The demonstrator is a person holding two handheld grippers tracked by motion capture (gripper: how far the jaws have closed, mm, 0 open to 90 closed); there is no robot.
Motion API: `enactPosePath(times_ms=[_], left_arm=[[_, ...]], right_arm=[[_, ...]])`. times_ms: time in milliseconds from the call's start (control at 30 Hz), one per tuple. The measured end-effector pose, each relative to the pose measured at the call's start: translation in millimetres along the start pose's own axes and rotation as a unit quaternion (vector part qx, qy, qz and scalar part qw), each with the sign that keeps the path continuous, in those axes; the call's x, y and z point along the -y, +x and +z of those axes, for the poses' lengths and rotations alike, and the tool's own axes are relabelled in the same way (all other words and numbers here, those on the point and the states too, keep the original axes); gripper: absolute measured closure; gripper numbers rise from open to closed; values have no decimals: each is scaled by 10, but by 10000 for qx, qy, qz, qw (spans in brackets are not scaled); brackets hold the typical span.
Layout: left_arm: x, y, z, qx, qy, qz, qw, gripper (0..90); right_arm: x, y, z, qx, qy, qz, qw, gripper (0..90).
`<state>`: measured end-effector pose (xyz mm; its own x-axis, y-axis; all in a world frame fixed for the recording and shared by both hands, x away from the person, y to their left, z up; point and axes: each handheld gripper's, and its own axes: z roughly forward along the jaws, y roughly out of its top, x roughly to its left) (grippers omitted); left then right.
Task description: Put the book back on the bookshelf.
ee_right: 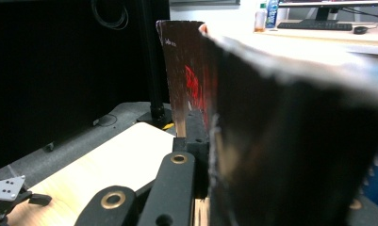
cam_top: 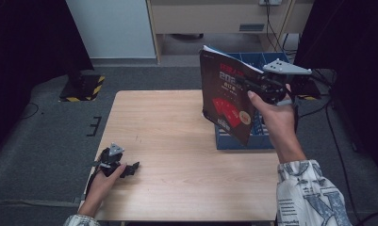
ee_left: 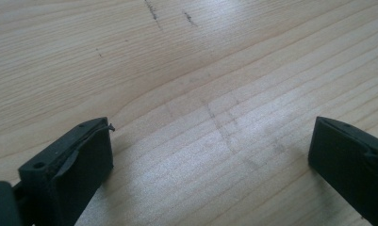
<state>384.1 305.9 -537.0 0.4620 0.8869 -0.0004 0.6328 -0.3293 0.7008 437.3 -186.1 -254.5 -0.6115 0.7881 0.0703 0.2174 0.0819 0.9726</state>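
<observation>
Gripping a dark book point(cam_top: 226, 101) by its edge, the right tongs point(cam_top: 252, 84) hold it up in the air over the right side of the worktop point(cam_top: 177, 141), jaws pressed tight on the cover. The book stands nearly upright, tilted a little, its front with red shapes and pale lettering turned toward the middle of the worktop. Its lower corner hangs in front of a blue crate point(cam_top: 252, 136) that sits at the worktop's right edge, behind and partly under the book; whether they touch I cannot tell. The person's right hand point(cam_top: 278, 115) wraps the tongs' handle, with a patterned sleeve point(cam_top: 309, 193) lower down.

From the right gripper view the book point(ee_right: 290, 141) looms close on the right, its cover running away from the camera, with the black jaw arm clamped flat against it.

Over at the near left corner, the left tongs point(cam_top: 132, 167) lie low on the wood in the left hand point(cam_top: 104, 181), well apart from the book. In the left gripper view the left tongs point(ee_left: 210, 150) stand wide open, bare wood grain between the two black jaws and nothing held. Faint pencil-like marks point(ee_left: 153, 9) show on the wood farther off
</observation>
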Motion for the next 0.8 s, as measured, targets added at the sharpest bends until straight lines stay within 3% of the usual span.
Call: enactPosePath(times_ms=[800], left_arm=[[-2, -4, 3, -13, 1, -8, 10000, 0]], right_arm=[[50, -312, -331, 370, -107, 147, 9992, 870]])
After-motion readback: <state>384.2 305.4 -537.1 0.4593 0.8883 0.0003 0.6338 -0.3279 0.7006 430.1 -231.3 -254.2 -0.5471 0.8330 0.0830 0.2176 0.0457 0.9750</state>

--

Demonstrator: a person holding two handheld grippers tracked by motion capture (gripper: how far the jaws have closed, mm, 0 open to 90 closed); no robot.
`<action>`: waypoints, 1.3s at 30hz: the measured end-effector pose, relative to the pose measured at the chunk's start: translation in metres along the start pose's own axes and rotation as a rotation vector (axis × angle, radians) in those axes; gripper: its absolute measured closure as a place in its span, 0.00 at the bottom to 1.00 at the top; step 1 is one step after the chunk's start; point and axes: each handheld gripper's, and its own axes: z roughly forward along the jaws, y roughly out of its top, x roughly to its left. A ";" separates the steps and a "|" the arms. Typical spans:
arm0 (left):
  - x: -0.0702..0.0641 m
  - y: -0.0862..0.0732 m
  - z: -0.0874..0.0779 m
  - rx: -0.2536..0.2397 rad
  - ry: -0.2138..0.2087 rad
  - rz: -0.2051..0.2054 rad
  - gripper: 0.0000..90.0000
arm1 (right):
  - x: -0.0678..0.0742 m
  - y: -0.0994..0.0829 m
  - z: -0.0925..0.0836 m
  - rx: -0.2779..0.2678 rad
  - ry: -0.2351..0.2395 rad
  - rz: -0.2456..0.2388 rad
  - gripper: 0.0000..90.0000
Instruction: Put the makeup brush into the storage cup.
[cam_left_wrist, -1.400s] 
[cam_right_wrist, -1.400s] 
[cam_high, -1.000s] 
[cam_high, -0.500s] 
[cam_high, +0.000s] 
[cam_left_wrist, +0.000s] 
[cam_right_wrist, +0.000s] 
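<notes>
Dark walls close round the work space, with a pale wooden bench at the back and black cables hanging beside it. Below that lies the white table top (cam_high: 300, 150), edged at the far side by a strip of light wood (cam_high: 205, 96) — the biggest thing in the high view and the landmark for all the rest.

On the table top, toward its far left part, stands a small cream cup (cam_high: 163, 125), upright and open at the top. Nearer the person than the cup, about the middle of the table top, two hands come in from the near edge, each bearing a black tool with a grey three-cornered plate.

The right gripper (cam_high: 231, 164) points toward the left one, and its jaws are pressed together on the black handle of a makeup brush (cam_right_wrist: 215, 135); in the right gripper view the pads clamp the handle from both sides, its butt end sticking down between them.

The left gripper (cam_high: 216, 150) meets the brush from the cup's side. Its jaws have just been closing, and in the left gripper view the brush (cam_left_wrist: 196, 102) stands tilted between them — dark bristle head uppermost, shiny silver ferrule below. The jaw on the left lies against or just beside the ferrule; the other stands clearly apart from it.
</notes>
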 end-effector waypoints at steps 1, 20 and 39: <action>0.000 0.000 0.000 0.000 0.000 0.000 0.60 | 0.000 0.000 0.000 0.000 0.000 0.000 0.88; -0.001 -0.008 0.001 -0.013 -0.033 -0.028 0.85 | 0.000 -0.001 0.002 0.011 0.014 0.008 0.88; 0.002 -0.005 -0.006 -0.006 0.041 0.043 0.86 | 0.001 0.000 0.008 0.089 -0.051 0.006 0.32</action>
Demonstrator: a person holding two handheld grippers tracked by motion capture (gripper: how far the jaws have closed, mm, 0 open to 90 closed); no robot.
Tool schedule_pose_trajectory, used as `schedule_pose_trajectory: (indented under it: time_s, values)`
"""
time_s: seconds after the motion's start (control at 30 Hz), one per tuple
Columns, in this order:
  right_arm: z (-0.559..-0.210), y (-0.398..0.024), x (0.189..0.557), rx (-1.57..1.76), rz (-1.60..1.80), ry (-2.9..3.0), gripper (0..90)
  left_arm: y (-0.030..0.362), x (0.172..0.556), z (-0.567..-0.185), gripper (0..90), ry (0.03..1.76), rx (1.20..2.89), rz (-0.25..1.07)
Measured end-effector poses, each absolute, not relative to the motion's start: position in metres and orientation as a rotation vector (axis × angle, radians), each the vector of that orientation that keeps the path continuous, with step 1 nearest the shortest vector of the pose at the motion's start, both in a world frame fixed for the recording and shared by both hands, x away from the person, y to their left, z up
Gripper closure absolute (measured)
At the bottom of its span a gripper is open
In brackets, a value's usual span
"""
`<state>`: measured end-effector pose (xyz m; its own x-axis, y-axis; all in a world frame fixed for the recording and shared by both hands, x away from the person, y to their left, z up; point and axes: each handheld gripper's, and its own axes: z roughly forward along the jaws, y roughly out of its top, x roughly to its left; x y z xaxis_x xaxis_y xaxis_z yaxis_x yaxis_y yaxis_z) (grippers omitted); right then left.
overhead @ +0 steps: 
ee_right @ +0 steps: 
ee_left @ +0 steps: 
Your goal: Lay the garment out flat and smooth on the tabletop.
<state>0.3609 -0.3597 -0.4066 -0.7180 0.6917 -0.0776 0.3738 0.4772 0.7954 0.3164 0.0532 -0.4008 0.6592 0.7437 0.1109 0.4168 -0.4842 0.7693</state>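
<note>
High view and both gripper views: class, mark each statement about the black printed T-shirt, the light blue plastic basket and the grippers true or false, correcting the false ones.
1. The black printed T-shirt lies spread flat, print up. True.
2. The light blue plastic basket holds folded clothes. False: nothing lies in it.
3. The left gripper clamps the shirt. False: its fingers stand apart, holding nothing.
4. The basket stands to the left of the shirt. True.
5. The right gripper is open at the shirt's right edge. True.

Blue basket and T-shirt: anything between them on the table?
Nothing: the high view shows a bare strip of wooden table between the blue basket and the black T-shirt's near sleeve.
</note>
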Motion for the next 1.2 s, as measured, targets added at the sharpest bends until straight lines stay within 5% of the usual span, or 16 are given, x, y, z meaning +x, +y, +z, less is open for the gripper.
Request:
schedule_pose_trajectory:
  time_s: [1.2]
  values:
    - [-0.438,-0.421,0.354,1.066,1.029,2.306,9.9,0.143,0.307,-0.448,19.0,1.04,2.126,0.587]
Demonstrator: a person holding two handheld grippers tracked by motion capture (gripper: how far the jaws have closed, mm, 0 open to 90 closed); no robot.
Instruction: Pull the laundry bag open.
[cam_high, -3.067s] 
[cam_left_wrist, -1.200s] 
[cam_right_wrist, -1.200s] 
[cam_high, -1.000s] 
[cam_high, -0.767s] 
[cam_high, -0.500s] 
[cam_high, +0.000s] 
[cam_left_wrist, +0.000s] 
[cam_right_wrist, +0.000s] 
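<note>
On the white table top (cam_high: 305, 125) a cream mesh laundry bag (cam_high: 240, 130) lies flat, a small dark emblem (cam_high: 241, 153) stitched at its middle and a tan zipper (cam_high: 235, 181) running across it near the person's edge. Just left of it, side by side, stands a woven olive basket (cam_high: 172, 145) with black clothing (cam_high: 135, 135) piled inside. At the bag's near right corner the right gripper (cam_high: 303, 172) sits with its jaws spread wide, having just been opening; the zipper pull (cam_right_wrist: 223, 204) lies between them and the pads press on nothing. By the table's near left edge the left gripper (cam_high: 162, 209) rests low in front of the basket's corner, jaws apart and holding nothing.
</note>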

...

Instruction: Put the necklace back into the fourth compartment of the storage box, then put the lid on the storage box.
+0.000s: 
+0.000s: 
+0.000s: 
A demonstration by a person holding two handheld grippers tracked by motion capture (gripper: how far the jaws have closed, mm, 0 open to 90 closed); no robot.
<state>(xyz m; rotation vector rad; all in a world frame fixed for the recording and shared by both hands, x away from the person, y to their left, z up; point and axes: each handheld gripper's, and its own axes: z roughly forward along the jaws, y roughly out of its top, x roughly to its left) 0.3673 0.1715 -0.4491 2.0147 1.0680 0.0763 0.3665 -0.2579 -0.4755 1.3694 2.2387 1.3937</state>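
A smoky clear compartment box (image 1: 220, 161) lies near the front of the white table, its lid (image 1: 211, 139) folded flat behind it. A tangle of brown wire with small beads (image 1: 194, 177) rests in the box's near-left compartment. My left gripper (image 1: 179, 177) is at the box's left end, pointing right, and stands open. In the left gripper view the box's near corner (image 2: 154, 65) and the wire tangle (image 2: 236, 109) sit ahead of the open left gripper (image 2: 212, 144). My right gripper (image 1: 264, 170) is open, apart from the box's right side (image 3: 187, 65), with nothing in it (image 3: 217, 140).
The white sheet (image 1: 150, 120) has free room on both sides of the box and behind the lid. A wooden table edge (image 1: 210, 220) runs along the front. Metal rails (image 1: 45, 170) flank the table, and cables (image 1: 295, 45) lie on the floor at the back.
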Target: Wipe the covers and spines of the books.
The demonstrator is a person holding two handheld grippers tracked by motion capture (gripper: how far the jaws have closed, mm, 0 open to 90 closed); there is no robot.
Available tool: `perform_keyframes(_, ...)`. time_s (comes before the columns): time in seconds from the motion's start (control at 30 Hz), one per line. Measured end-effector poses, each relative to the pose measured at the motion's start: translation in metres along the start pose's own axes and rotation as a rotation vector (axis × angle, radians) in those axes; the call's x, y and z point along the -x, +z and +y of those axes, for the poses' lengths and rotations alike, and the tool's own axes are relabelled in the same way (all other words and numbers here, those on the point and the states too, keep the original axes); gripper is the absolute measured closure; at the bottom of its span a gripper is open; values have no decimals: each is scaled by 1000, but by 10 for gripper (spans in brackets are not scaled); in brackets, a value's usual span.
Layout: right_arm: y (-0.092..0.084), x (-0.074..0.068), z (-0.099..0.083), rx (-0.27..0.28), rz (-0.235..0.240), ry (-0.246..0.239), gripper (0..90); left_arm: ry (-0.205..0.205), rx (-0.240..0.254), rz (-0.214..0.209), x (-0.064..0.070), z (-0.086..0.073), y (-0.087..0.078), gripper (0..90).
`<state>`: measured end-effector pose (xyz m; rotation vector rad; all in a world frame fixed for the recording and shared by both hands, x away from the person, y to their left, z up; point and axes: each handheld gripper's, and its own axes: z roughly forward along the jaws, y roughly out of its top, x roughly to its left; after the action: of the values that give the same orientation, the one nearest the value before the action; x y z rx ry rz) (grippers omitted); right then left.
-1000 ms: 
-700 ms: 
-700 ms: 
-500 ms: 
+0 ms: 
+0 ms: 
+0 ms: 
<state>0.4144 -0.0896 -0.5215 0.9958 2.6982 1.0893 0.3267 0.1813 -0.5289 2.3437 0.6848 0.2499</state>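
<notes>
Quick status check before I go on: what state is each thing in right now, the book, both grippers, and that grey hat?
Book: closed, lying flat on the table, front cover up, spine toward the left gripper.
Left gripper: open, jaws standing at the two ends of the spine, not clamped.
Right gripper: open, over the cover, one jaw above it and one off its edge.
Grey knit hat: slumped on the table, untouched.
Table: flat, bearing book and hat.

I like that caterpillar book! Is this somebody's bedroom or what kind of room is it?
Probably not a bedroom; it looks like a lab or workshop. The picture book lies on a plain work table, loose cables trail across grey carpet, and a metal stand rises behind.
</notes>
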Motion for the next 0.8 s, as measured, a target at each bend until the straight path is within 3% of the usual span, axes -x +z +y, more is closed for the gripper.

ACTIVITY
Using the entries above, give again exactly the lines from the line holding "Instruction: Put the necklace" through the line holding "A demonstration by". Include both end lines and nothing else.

EXPECTED ANSWER
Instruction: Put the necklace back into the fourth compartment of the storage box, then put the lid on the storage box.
+0.000s: 
+0.000s: 
+0.000s: 
A demonstration by a person holding two handheld grippers tracked by motion capture (gripper: how far the jaws have closed, mm, 0 open to 90 closed); no robot.

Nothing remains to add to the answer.